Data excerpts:
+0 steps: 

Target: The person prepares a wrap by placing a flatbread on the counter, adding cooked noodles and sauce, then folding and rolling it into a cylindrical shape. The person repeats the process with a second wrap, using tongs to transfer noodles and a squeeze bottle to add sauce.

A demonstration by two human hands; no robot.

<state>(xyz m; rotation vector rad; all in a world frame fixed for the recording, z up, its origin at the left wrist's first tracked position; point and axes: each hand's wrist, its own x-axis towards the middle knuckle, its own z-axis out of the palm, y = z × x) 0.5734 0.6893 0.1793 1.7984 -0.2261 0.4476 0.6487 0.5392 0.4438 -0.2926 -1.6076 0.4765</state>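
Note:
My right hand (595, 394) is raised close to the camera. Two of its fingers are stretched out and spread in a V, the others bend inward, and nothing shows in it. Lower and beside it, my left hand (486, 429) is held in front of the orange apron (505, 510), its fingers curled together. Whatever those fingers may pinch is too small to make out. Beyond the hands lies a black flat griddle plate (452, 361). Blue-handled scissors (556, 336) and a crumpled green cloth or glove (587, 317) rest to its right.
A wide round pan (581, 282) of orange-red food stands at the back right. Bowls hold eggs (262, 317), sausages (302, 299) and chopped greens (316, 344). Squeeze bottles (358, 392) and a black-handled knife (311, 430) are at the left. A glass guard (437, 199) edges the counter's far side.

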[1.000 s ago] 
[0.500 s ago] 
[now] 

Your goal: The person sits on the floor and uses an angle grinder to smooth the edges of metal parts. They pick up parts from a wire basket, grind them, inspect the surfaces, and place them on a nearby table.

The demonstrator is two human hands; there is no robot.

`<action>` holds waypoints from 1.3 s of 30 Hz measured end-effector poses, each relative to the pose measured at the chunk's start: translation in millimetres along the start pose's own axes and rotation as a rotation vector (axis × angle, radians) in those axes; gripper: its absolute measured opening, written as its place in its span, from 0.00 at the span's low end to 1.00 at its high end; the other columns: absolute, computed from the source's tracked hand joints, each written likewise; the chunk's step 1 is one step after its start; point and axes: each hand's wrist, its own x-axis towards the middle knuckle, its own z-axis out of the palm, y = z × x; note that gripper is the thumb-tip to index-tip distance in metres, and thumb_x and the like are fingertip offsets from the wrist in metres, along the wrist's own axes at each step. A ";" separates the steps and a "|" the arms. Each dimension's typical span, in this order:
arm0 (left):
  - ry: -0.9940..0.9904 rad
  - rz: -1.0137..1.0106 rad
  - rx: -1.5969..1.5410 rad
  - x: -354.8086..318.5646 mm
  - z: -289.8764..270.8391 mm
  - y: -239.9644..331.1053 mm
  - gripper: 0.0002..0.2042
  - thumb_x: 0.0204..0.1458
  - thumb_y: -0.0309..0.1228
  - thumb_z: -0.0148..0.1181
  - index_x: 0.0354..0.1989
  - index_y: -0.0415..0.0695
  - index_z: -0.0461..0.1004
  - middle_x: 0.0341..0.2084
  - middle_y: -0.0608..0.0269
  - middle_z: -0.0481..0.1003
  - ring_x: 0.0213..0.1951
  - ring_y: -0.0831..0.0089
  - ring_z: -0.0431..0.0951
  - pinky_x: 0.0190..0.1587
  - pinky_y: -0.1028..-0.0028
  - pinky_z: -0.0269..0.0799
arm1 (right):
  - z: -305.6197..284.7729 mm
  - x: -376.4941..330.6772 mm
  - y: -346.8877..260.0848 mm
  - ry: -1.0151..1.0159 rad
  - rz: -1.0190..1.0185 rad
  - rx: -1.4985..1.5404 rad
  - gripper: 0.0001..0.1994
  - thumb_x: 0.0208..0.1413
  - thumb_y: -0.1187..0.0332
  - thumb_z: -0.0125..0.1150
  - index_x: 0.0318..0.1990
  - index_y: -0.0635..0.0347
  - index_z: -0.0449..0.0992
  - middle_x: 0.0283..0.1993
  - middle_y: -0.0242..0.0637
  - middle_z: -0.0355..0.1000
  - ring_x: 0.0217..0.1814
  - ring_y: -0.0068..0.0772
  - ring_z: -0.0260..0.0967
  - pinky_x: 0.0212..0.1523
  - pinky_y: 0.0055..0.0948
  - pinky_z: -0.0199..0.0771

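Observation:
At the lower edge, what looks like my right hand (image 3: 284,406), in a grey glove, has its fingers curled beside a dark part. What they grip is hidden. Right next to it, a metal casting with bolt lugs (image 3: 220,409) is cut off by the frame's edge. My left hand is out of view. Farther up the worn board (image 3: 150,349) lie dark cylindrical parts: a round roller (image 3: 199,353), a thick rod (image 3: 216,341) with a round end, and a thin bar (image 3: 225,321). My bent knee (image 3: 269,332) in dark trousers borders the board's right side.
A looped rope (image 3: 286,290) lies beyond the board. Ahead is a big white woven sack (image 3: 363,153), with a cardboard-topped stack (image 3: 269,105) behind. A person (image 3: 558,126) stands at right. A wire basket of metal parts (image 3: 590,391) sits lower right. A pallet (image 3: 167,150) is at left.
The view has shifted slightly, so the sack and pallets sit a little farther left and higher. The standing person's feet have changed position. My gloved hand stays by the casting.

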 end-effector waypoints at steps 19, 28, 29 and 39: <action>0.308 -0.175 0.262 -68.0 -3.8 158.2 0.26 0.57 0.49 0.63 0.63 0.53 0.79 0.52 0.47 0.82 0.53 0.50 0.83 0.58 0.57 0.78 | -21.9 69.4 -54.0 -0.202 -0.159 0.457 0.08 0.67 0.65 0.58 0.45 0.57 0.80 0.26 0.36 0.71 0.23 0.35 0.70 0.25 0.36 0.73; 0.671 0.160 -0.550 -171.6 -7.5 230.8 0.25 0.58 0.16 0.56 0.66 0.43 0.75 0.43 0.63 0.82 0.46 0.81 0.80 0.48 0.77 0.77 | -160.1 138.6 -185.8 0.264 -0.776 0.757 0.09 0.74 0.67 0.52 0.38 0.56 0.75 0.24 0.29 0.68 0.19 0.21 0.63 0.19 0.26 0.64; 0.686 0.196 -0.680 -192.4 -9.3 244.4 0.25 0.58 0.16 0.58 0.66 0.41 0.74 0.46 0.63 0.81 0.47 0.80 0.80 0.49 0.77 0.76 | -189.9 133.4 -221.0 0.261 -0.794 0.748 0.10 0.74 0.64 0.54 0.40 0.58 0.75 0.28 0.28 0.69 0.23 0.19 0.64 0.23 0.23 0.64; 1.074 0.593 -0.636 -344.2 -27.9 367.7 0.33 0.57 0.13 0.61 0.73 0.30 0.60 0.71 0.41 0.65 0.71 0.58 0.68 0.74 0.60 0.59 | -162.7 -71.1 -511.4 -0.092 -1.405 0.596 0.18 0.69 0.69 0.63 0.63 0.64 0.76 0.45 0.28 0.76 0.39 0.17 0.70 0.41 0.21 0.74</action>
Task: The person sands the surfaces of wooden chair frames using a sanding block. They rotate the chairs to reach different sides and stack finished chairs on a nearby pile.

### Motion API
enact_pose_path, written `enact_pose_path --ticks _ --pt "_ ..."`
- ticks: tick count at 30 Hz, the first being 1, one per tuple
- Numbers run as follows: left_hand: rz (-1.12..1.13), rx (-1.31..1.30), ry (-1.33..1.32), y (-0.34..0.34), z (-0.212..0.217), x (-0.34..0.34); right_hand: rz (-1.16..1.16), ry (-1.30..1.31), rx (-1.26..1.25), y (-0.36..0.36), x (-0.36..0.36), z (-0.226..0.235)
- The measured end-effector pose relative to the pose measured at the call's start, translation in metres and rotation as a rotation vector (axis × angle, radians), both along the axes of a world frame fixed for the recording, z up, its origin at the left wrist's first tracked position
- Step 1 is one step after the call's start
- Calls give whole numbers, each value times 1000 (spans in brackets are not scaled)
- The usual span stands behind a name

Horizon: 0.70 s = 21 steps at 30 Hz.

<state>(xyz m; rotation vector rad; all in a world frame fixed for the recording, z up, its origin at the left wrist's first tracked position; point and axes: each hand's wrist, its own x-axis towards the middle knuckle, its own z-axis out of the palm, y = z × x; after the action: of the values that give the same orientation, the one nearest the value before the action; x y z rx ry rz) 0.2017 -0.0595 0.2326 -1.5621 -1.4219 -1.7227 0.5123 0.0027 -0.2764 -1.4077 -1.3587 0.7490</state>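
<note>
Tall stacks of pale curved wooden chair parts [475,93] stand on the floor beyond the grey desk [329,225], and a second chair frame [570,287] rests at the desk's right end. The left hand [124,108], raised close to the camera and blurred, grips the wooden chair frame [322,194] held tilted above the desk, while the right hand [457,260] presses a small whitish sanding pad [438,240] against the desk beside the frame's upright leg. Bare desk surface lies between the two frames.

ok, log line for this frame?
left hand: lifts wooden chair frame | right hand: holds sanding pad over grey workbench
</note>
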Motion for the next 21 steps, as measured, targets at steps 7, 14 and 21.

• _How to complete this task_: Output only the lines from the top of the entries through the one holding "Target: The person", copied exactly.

• _Answer for the task_:
+0 steps: 

Target: The person prepares a wrap by placing a flatbread on the counter, adding cooked noodles and sauce, then folding and rolling it into a cylindrical shape. The person repeats the process with a second wrap, using tongs to transfer noodles and a squeeze bottle to add sauce.

There is nothing further to this exercise.